The next game in the Zelda series, Skyward Sword, is due in 2011. Sword fighting is a central component of game play, featuring the Wii Remote and Wii MotionPlus controller. I will watch (and likely play) Skyward Sword with interest, particularly for how creatively the game exploits motion-sensing technology. After a buggy demo at the E3 2010 Nintendo press conference, there is concern that MotionPlus technology isn’t ready for the action-heavy game play promised in Skyward Sword. Despite these early rumors, Miyamoto has high-hopes that the first Wii native Zelda title of a quarter-century old franchise will attract a new generation of players, and once again innovate game play mechanics.
Nina,
Your post raises a huge question for considering games as a cultural phenomenon: how much is a game’s value, importance & pleasure rooted in its initial context? It seems that you could only appreciate rather than truly enjoy Ocarina’s innovations (and I’ll admit I’ve not played it either, as my Nintendo experience skipped the N64/GameCube eras), and the gameplay that once felt exciting didn’t age well. While this may be similar to other media, as innovative silent or even sound films might be hard to appreciate today, a good story is still a good story. But gameplay seems so much about offering new possibilities of experience – when those “new” experiences are commonplace, can the innovators still be fun? Are people who still love Ocarina today seeing it through the lens of nostalgia or are they seeing something that you missed?

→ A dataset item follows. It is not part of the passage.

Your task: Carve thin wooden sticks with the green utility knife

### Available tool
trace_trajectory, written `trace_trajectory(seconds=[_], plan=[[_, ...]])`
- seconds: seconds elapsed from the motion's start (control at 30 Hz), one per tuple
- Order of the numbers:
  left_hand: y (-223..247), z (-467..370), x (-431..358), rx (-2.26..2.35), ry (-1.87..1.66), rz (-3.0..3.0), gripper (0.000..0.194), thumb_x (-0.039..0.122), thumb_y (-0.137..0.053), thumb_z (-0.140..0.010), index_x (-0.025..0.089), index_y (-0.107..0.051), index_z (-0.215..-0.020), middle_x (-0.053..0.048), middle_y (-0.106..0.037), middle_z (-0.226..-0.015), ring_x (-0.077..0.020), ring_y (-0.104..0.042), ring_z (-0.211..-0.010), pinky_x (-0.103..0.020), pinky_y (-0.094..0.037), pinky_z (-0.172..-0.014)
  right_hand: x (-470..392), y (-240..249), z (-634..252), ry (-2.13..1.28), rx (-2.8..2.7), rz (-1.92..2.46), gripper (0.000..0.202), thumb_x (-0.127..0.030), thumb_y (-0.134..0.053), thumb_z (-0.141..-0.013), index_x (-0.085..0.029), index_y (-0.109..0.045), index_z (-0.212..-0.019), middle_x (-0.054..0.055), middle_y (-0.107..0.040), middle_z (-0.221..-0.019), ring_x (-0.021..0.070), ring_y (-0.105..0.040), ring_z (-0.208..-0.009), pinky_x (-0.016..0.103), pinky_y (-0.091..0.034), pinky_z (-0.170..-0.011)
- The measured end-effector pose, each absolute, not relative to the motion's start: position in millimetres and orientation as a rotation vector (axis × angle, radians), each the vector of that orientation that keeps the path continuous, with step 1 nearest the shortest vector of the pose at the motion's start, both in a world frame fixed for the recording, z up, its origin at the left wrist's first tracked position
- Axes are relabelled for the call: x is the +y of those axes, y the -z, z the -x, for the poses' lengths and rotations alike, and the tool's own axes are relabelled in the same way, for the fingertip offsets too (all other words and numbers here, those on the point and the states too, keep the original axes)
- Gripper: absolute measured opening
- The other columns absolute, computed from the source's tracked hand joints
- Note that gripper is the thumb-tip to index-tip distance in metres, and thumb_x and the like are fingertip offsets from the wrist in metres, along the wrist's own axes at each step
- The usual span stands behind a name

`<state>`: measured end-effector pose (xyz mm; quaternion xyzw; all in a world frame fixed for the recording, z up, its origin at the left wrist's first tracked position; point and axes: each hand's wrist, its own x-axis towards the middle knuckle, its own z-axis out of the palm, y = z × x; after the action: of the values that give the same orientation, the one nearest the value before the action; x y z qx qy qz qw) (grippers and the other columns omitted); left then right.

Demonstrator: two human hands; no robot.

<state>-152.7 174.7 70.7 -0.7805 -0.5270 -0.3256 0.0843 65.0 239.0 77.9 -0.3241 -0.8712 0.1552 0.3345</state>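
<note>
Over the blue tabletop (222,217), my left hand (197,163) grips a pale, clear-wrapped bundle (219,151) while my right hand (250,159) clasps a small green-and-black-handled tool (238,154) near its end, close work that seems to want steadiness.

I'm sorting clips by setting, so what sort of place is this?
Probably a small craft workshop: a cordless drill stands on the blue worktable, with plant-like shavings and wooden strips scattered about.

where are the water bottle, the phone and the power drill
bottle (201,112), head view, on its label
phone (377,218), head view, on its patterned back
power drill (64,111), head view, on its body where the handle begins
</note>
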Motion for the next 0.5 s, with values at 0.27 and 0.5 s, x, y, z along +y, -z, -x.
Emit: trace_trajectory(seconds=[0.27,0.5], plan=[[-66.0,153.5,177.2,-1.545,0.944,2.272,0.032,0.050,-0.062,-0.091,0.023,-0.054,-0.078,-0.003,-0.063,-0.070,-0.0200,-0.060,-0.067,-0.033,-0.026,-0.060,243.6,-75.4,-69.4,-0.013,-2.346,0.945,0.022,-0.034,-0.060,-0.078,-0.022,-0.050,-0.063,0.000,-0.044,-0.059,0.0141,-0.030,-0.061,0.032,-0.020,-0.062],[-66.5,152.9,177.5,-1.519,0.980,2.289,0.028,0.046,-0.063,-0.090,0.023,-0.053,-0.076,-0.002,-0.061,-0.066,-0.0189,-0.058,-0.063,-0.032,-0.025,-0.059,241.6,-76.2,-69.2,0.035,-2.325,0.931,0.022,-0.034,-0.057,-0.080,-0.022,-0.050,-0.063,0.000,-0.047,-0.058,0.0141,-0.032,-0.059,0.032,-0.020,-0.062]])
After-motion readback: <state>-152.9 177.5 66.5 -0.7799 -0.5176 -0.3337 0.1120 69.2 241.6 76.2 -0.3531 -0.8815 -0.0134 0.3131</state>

Thanks for the comment Jason. I am hopping that Zelda players will chime in to answer exactly the question you pose about nostalgia and context. In preparation for playing Ocarina and writing this post, I read comments from plenty of gamers (designer and players) who claim the game “still holds up” though I didn’t get a sense of what that meant for most.
I had a similar experience when I tried to replay the King’s Quest games. For me the series’ pleasure is rooted in its initial context of play and so I get very little pleasure in replay. But its value and importance to the development of the medium persists; it is an historical artifact of gaming in its time.

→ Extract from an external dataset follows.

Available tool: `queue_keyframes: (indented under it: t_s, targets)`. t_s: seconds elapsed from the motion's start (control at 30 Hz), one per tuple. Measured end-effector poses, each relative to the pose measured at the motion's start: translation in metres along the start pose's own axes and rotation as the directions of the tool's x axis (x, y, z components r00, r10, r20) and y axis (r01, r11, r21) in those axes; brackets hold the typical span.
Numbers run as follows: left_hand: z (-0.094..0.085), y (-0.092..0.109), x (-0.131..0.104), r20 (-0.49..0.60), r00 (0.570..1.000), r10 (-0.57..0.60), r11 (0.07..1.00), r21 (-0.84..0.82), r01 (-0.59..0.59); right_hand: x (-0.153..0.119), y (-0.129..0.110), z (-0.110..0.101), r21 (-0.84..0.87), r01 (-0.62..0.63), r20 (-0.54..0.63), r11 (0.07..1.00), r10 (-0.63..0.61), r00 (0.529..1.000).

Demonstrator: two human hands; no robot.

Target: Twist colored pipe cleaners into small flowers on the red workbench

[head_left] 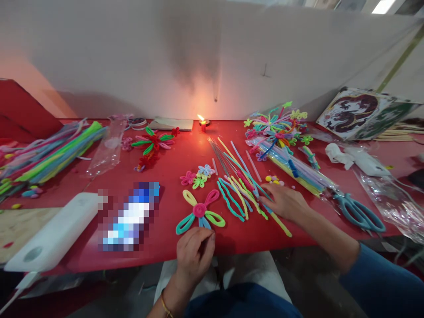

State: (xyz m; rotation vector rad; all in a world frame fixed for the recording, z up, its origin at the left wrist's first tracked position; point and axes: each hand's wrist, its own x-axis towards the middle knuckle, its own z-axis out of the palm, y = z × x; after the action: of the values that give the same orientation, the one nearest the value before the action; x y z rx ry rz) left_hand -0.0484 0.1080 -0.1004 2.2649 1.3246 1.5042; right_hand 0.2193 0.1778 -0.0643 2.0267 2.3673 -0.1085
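A fuzzy pipe-cleaner flower [199, 210] with a coiled pink centre and yellow, pink, green, blue and teal loop petals is on the red table's near side. My left hand [195, 254] has its fingers curled closed at the flower's blue petal, hiding that petal's end. To the right, my right hand [286, 203] reaches over a loose bunch of pipe cleaners [243, 190], thumb and fingers apart and touching several strands. Thin metal wires [220, 154] lie at the bunch's far end. Small pink, blue and green flowers [199, 176] rest just behind the large flower.
A lit red candle [203, 126] burns by the back wall. Blue-handled scissors [361, 214] and bagged pipe cleaners [294, 170] are at right. At left are a blurred-out phone [132, 216], a white glue gun-like device [56, 234] and more pipe cleaners [62, 152].
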Motion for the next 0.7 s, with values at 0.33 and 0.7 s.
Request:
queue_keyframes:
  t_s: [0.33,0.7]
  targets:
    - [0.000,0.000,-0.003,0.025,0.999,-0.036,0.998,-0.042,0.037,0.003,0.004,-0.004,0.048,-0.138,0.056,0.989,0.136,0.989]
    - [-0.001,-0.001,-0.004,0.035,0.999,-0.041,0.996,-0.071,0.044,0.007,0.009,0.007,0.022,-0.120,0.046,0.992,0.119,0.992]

As you said, a good story is still a good story, and Zelda has a good story and great characters. But I would absolutely describe my experience as one of appreciation vs. enjoyment. I wanted to enjoy Ocarina. I did not want to discover that my gaming pleasure is tied to contemporary forms, which is why I mention arcade-style games. What is it about those games that do “hold up” after nearly three decades? In terms of game play mechanics, arcade games are very rudimentary. Is it because they DON’T have much of a story?
This is so interesting–OoT is, hands down, my favorite game of all time, but my own love of Ocarina really is largely rooted in the experience of playing it for the first time. I’d skipped the 16-bit era, this was the first game I’d even looked at in a decade, and the first play was, as ridiculous as it sounds, magical. We literally spent the first hour just looking around and the next few months beating (and re-beating) the game. I’ve replayed it since, and, for me, it “holds up,” but I really do wonder now how much of that is rooted in how much I loved it the first time around?
Related to this, it is largely expected that Nintendo’s 3D remake of the game will be a launch title for the 3DS this Spring, so we’ll see if a new generation responds to the title in an “exciting” new context.